Los recientes acontecimientos revelan que América Latina podría estar siendo azotada por una segunda ola de enfado. La primera fue la que nos expusieron los estudios de opinión entre 2008 y 2018, con un sector mayoritario de la población que rechaza a los partidos, a los políticos, a los congresos y a las autoridades electorales. El desenlace de esa indignación popular fue la sustitución del estatus quo por nuevas figuras, casi todas de corte populista y con rasgos autoritarios.

Los signos evidencian que la segunda ola tiene como núcleo la frustración de la gente que vive desempleada, insegura, con bajos salarios, con pésimos servicios públicos y con pensiones de hambre. Gran parte del hemisferio exhibe la misma fotografía en la que se reproducen recriminaciones callejeras a los gobiernos de turno, violencia y la extraña y sospechosa mezcla de actos delictivos con la infiltración de grupos de choque integrados por extranjeros. Situaciones como la chilena, donde el uno por ciento de la población acumula el 25 por ciento de la riqueza generada, alimentan la desilusión colectiva.

El Latinobarómetro, además de exponer un claro deterioro institucional en la región, viene delatando una injusta distribución de la riqueza. La encuesta ubica a Chile en los últimos lugares del ranking latinoamericano en relación a la satisfacción de sus habitantes con el nivel de vida. Los datos señalan que un buen porcentaje de la ciudadana cree que no se gobierna para el bien de todo el pueblo, sino únicamente para unos pocos.

La reciente crisis en Ecuador, el choque de poderes en Perú, la tensión en Honduras y en Haití, el fraude electoral en Bolivia, las complicaciones de paz en Colombia, la crisis en Venezuela y Nicaragua, combinados con un crecimiento económico anémico, una crispación social creciente, la mil veces denunciada debilidad institucional y la gobernabilidad cada vez más compleja, auguran un enredado escenario latinoamericano para los próximos años. La gran interrogante es si las medidas divulgadas por Piñera, y las que puedan proclamar el resto de mandatarios para aplacar la ira de las masas, serán suficientes y si llegarán a tiempo para impedir otros brotes de disgusto que se manifiesten en estallidos sociales como los que atestiguamos hace pocas semanas en Ecuador y recientemente en Chile.

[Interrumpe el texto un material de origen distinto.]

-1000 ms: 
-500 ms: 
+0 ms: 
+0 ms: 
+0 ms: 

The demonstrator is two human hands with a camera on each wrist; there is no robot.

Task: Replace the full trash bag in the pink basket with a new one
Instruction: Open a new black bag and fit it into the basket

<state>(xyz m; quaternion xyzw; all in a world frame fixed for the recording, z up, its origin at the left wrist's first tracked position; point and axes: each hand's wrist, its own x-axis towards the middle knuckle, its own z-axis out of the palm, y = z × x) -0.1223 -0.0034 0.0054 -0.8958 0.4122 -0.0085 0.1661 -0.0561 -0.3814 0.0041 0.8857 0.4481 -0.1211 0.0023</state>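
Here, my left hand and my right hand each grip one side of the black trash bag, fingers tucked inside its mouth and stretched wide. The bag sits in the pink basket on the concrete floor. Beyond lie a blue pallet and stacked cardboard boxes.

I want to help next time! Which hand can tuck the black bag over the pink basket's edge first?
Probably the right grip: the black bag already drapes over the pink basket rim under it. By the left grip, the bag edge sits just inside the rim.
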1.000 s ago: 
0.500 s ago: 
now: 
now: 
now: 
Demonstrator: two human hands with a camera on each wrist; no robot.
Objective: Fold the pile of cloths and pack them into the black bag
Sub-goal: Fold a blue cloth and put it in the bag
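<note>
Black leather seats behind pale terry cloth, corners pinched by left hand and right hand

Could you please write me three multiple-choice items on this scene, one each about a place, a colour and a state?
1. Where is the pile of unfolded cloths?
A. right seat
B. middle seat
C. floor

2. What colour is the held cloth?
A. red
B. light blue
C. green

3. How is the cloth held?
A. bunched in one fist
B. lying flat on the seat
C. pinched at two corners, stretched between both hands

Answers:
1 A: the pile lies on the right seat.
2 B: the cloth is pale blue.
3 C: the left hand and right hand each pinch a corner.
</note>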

Los gobiernos deben iniciar la discusión de un inédito pacto social como remedio al desagrado manifestado por las clases medias y por los más pobres. Debe ser un acuerdo que prescinda de medidas populistas, asegure su sostenibilidad financiera y solucione los asuntos más apremiantes que aquejan a las sociedades. No se vale, como ha sido la práctica, resolver los desafíos del presente hipotecando el futuro.

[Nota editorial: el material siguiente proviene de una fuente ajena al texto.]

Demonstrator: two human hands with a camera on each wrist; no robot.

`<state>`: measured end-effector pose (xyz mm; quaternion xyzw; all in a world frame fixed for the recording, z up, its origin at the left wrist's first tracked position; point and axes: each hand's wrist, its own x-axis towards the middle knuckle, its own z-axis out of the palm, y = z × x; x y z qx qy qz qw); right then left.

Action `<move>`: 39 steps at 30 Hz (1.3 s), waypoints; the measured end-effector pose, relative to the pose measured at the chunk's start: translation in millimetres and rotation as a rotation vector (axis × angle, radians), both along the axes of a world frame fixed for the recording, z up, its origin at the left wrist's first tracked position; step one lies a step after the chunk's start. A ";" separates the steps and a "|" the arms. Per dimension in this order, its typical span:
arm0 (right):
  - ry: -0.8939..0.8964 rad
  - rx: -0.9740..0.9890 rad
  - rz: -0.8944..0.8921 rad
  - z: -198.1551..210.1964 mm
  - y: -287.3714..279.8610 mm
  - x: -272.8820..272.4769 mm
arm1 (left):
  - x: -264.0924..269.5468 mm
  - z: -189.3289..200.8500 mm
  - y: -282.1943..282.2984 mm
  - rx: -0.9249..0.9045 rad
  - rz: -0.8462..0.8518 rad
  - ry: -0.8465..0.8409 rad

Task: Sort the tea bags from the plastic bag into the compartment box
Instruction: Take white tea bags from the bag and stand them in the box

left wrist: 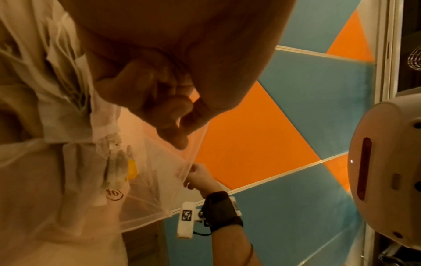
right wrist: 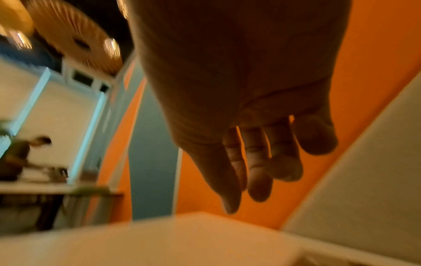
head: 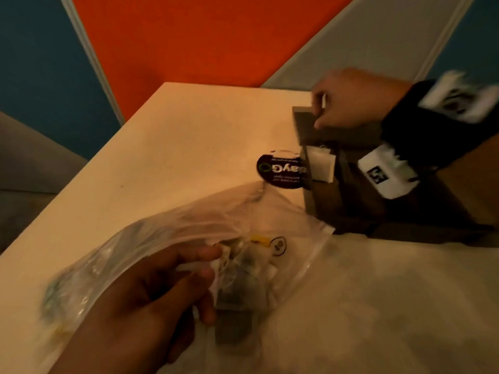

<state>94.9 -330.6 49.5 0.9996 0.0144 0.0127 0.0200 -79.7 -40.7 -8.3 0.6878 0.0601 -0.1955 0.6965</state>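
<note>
L hand (head: 151, 287): fingers curled, gripping plastic bag (head: 243, 228) w/ tea bags (head: 243, 268) inside, just near-side of box.
R hand (head: 348, 101): over box's far end, fingers hanging loose, nothing held.
Box (head: 351, 209): dark compartment box on table (head: 175, 157); one white tea bag (head: 321, 164) in a compartment.
Round black label (head: 280, 170): touching box's left wall.

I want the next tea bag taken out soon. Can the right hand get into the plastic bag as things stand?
Probably yes. The right hand is over the far end of the box, fingers loose, seemingly holding nothing. The left hand holds the plastic bag on the table, with nothing between; whether its mouth is open is unclear.
</note>
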 end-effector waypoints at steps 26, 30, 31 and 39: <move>0.319 0.131 0.597 -84.3 177.9 -121.6 | -33.0 3.6 23.2 -0.142 0.186 -0.102; 0.293 0.269 0.566 -90.5 176.5 -117.8 | -31.3 -2.3 23.5 -0.075 0.210 -0.162; 0.273 0.337 0.561 -88.0 173.9 -116.1 | -31.4 -3.1 22.0 -0.074 0.211 -0.178; 0.330 0.786 0.326 -53.8 139.1 -110.1 | -18.2 -7.8 6.1 -0.146 0.222 -0.234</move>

Tampoco es conveniente satanizar el costo económico de la función pública y proponer medidas que modifiquen el sistema político como respuesta a una deficiente gestión pública. Recortar el presupuesto de las instituciones representativas como fuente de financiamiento de los déficits gubernamentales no es una buena opción. Ciertamente debe terminarse con el despilfarro de los fondos públicos. Estas demandas tienen que ser atendidas pero sin sobrepasar los límites razonables, porque más de alguno, incómodo con la independencia de poderes, aprovechará para cercenar el control recíproco que debe existir en todo sistema republicano. Entonces empezará a nutrirse una tercera ola en la que los nuevos autoritarismos verán la plaza libre para concentrar el poder.